Sunday, September 10, 2017

Around St. John's Newfoundland

 St John's Newfoundland, is the capital of Canada's eastern most province - Newfoundland and Labrador. It is the largest city in Newfoundland and also North America's eastern most city. The town was named after John the Baptist. John Cabot sailed into its harbor in 1497. Its is the oldest city in North America. 

 The city's history includes roles in the Seven Year's war, The French and Indian war, American Revolution and The War of 1812.  It was at Signal Hill where Guglielmo Marconi received the first transatlantic wireless signal. 

Signal Hill over looks the Atlantic and St John's harbor. The British built strategic fortifications in the 17th century. Cabot Tower was built in 1897 to commemorate the city's 400th anniversary and Queen Victoria's Diamond Jubilee. 


The city of St John's is a colorful hilly town, often fogged in and sometimes gets compared with San Francisco. The Basilica of St. John the Baptist sits perched on the city's highest ridge and faces towards the entrance of the harbor. 

Soon after the European discovery of North America, St Johns became a major fishing port. Though the fishing industry has subsided St Johns is still a major port for the oil and natural gas sectors. Its ranked as a major World Energy city, serving as a base for  ExxonMobil, Chevron, Husky and many other energy companies. There are four major offshore oil developments here.

Colorful homes dot the hillside upon entering St John's harbor. 

Quidi Vidi is a historical fishing village and a neighborhood of modern day St John's.
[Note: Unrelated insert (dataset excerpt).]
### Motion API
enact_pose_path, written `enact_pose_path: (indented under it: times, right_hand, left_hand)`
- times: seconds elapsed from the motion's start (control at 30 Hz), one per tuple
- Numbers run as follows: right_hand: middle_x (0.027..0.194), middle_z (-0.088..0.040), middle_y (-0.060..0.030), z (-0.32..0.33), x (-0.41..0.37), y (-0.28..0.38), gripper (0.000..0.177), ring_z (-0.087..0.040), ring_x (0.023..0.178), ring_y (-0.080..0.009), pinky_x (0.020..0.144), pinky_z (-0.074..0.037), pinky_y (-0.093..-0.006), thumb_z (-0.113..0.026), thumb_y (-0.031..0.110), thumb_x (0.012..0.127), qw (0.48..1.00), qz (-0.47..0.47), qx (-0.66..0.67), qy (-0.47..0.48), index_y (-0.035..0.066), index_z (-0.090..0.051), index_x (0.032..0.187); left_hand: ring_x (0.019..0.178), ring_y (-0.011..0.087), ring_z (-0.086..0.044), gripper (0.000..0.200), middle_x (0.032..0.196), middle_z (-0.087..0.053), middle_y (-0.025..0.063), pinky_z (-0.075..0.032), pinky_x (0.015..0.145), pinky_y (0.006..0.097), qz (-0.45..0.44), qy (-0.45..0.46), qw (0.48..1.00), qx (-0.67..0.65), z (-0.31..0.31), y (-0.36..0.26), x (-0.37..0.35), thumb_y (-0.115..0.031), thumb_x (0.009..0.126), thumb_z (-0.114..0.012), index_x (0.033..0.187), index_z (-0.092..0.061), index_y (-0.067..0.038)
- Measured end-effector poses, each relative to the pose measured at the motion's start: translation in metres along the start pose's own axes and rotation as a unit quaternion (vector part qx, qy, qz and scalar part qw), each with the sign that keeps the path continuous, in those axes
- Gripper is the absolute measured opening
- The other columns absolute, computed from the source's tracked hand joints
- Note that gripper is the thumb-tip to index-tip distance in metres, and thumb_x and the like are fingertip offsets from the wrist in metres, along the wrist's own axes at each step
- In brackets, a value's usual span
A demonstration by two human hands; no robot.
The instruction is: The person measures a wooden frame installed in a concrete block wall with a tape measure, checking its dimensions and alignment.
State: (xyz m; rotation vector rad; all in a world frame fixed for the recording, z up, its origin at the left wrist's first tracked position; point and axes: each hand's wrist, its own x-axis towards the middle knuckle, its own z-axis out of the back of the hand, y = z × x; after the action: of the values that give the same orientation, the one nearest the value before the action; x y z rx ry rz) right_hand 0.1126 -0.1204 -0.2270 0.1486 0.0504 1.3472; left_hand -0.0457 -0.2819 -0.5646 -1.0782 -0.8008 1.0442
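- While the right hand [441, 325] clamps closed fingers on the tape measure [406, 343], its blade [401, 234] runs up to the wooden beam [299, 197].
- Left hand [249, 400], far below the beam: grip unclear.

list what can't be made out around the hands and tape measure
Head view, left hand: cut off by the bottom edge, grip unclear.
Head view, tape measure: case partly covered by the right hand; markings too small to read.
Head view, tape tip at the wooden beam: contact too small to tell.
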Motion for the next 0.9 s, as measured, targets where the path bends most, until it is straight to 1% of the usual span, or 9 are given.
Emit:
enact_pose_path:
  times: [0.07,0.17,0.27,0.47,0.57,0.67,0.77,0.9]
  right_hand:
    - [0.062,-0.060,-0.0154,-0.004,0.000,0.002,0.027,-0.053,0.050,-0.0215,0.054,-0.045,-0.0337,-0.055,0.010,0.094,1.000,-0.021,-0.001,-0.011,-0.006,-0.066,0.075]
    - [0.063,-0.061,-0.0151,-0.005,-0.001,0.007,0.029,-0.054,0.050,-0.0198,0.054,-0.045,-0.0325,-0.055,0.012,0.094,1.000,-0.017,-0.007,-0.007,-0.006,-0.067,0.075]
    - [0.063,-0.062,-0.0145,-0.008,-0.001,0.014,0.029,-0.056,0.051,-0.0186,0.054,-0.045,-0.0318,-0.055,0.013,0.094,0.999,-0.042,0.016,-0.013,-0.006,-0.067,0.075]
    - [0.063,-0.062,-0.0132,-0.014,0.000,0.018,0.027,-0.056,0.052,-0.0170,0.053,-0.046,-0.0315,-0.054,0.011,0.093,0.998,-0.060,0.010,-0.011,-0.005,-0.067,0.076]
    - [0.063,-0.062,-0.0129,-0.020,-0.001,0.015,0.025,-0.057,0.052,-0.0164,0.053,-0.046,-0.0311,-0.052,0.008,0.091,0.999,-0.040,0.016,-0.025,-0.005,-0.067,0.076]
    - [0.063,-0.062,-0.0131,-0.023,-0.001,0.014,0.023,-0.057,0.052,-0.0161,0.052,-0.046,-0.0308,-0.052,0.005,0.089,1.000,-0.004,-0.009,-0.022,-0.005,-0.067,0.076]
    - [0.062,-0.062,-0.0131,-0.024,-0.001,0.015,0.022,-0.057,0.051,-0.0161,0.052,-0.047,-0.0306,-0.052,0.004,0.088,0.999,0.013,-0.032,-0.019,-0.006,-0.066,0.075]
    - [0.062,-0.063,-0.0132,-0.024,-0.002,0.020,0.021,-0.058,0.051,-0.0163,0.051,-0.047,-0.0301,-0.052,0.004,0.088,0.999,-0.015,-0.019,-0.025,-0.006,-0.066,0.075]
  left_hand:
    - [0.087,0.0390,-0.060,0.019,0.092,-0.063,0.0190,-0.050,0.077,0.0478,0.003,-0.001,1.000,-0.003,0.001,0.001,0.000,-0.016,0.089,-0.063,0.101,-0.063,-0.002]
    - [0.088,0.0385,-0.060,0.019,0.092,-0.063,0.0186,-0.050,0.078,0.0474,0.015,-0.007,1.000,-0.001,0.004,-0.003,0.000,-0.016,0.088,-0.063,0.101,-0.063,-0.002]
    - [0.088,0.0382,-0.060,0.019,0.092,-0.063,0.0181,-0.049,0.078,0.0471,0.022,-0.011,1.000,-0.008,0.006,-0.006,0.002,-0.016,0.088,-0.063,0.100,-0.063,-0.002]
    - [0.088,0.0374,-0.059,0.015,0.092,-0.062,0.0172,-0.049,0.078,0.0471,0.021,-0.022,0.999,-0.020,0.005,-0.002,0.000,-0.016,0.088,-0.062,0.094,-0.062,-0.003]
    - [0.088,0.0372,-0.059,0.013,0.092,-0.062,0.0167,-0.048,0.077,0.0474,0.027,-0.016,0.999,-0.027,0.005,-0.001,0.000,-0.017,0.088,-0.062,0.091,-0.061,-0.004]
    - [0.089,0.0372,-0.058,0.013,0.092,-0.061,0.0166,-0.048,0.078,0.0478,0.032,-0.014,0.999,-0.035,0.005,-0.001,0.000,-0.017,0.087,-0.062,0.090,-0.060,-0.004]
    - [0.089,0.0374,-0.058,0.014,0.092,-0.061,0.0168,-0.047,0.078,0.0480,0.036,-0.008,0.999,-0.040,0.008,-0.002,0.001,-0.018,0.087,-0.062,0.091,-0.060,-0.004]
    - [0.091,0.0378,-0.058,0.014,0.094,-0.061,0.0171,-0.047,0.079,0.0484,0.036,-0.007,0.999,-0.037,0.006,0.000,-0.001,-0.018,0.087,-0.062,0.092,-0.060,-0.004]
Its features artisan shops, restaurants and a brew pub. The Lobster rolls are delicious. 

St John's is one of the best places in the world to observe icebergs. They are visible from many points in the city and arrive every spring from the glaciers of western Greenland via iceberg alley. 

St Johns's is famous for its lively Celtic music, pubs and food. Its often said that St John's has more pubs percapita than anywhere else in North America. Common dishes are comprised from ingredients that may include lobster, cod, scallops, salmon, turkey and curry. 

St John's George street features 2 blocks of Irish pubs making for a very fun pub crawl.. Every night is Saturday night.  

The classic St john's Fish and Chips dinner which features battered deep fried cod, fresh cut fries, stuffing, coleslaw and turkey gravy. 

The Turkey Mess is another classic dinner, which features French Fries layered with sauteed onions and pieces of sauteed sliced hot dogs. On top is sprinkled roasted turkey, crumbled stuffing and poured gravy.

The people of St John's and Newfoundlander's alike have a tremendous sense of humor about themselves. In fact many jokes in Canada often feature the team "Newfy'" somewhere in the punchline. 

Street buskers abound in St John's. Celtic and Maritime music are everywhere.

St Johns's Jellybean Row houses. Appropriately named for the many colorful row homes throughout the city. Legend has it the houses were painted in such colorful themes so as fishermen could find there way home in the fog, though most of the fishermen are gone - pub crawlers utilize this strategy today. 

The National War Museum at King's Beach on Water Street where in 1583 Sir Humphrey Gilbert claimed Newfoundland for England. The term "National" refers to this monument being built by the Dominion of Newfoundland when it was still an independent nation and prior to its joining Canada in 1948.

Water street is the oldest street in North America. Today there are many cafes, artisan shops and pubs featuring fresh seafood dishes with Live Irish music. 

St John's Newfoundland makes for a great getaway. Its clean and safe plus the locals are very hospitable. The seafood is both fresh and delicious and there are a number of worth while attractions locally which may include whale watching or touring the small fishing villages along the Avalon Peninsula. Be prepared for the changing weather and the many diverse English accents with some not comprehensible even to native English speakers. As it is said there are more English language dialects in Newfoundland than any where else in the world. 

Getting There: St John's is serviced from central Canada via direct flights from Toronto, Montreal, and Ottawa. There are also direct flights from London and Dublin; and in season from major airports in the North East US.